Na primeira semana de aula, os novos alunos não comem nem bebem nada além de feijão e café frio e passam os dias limpando os prédios e cultivando a terra.
É um "campo de treinamento" para estimular o senso comunitário e provar que eles realmente querem estar na Escuela Normal Rural Raúl Isidro Burgos. A pequena instituição, que oferece formação para professores primários, no sul do México, está no centro de uma crise nacional desde setembro, quando 43 estudantes desapareceram após um confronto violento com a polícia local, infiltrada por narcotraficantes.

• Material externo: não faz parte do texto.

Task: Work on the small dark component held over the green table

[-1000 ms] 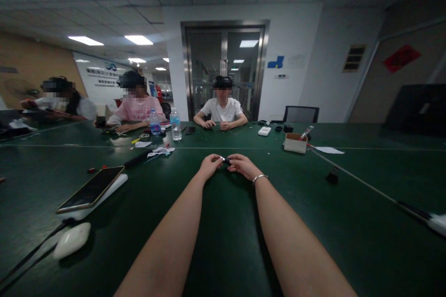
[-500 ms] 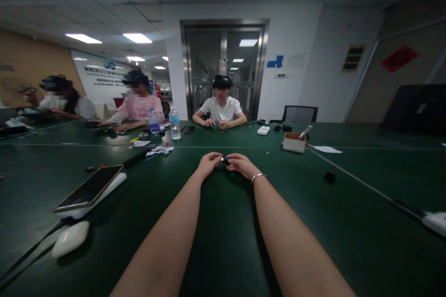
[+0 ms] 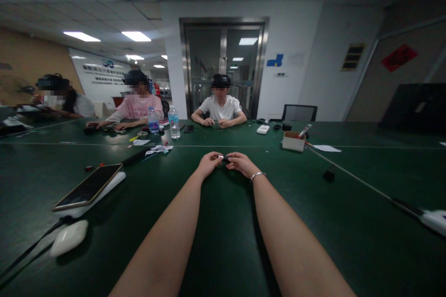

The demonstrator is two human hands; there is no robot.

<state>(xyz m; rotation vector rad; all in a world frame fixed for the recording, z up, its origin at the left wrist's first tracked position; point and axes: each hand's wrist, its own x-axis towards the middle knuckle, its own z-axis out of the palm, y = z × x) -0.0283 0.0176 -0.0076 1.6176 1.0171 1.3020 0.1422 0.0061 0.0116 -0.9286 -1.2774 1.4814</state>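
Note:
Both arms reach forward over the dark green table. Between the fingertips of my two hands is a small black piece with a silver end (image 3: pixel 224 158), which looks like a USB stick, though it is too small to be sure. The fingers of my left hand (image 3: pixel 209 164) are closed at its silver end. At the black end, thumb and fingers of my right hand (image 3: pixel 241 163) pinch it. A silver bracelet (image 3: pixel 258 175) circles the right wrist. Fingers cover part of the piece.
A phone (image 3: pixel 91 186) rests on a white block at left, beside a white rounded case (image 3: pixel 69 238) and a cable. Ahead are water bottles (image 3: pixel 174 122), paper scraps (image 3: pixel 159 149) and a small box (image 3: pixel 293 141). A black clip-like object (image 3: pixel 329 174) lies right. Several people sit across the table.
The silver end of the small piece has tilted slightly and shows differently between the fingers. Both hands stay in nearly the same place; the view has shifted very slightly.

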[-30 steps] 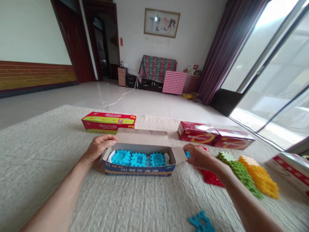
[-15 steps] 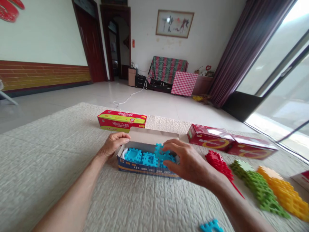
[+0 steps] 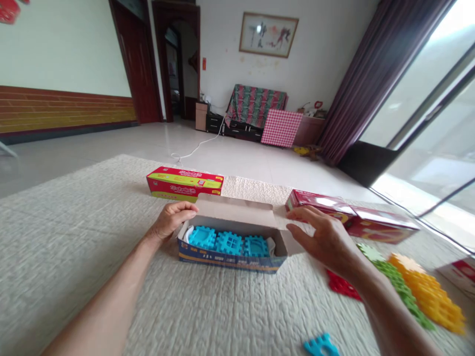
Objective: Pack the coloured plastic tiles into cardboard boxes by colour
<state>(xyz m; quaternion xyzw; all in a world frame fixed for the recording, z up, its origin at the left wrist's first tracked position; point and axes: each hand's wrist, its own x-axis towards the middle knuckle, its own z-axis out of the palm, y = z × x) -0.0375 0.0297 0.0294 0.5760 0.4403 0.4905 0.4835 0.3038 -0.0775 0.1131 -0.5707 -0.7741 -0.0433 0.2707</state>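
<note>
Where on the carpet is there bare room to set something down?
Bare carpet lies nearer than the open box, between the left arm, right arm and lone blue piece. Another patch stretches left of the left arm and red-and-yellow box. The right is crowded: red pieces, green pieces and yellow pieces, with dark red boxes behind.
</note>
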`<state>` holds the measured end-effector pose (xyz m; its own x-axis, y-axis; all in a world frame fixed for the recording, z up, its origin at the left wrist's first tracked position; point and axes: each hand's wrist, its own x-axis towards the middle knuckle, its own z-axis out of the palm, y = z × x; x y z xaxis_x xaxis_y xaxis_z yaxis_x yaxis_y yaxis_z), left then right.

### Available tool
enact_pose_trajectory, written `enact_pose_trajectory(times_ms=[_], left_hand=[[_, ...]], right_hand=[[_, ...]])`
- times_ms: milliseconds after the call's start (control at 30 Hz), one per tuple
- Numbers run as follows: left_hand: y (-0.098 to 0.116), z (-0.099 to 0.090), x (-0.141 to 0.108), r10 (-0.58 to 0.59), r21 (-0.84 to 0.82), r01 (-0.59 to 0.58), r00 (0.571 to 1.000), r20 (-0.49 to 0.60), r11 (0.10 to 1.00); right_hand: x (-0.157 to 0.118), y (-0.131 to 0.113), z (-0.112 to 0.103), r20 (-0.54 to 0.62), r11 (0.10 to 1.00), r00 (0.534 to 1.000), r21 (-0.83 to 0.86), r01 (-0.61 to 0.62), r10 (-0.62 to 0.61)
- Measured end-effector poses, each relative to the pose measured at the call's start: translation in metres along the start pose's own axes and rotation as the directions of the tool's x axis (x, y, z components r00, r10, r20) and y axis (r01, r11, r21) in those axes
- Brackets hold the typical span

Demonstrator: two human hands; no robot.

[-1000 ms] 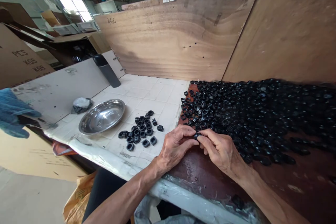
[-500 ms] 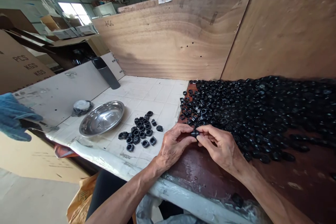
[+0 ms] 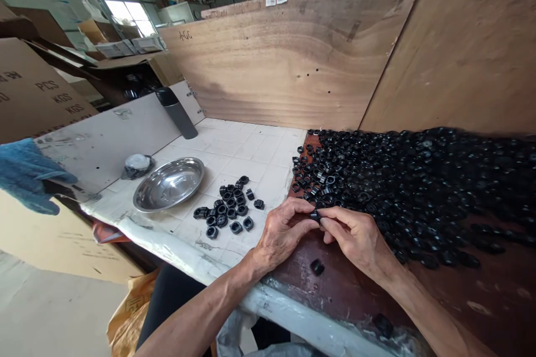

Os alunos leem livros sobre Marxismo, têm debates semanais sobre documentários políticos que defendem causas esquerdistas e tentam obedecer aos ideais de justiça social em que se baseia a escola desde sua fundação, em 1926, após a Revolução Mexicana, um dos muitos estabelecimentos criados para manter acesa a chama da transformação social.
"Não foi só pelo conteúdo acadêmico, mas o aspecto político, o risco nas atividades que realizavam e o senso de identificação", conta Ricardo Jacinto, explicando por que ele e o irmão Israel, de 19 anos, além de dois tios, cursaram a faculdade.
Israel é um dos desaparecidos desde 26 de setembro. Ele fazia parte de um grupo que foi a Iguala, cidade industrial a cerca de duas horas do campus, para angariar fundos para as atividades acadêmicas e roubar dois ônibus para levá-los a uma manifestação em dois de outubro.
A "apropriação" dos veículos rotineira e temporária, os jovens garantem era parte da vida frugal e do fermento revolucionário que caracteriza a instituição, onde retratos de
Che Guevara e outras figuras socialistas forram as paredes.
É rotina ver os jovens bloqueando as estradas e invadindo as cabines de pedágio para "pedir" doações; enquanto isso, os policiais federais ficando observando de longe, aparentemente relutantes em se arriscar em um confronto.
Táticas como essa acabaram os indispondo com as autoridades locais, que os veem com olhos suspeitos e questionam sua ligação com as guerrilhas e grupos políticos esquerdistas do estado de Guerrero.
Os alunos, por sua vez, frequentemente se revoltam com o que consideram falta de apoio público. Em 2011, durante um protesto que bloqueou a rodovia entre a Cidade do México e Acapulco, a polícia matou dois estudantes da faculdade a tiros na capital do estado, Chilpancingo, bem perto daqui.
Ricardo e Israel conheciam bem o histórico da instituição, mas a viam como uma das poucas opções de vida além da agricultura e outros subempregos.
"Antes de vir para cá parecia que eu tinha uma venda nos olhos, não enxergava muita coisa; aqui você passa a analisar tudo, desenvolve uma consciência aguçada", conta o líder estudantil Ulises, de 19 anos.
As autoridades federais agora acreditam que o prefeito de Iguala esteja ligado ao narcotráfico e mandou a polícia encurralar os estudantes antes que pudessem interromper o discurso que sua mulher, que é assistente social da cidade, estava fazendo. No caos que se seguiu, os policiais abriram fogo, matando seis pessoas, incluindo três estudantes, e prendeu várias outras, que foram entregues à gangue local.
Os jovens negam terminantemente qualquer ligação com grupos criminosos ou movimentos armados de guerrilha, embora compartilhem dos mesmos princípios socialistas e admitam o uso de táticas "radicais".
"Essa sempre foi uma escola combativa e militante, sem dúvida. Lutamos por nossos direitos, o que geralmente é considerado guerrilha neste país", conclui Ricardo.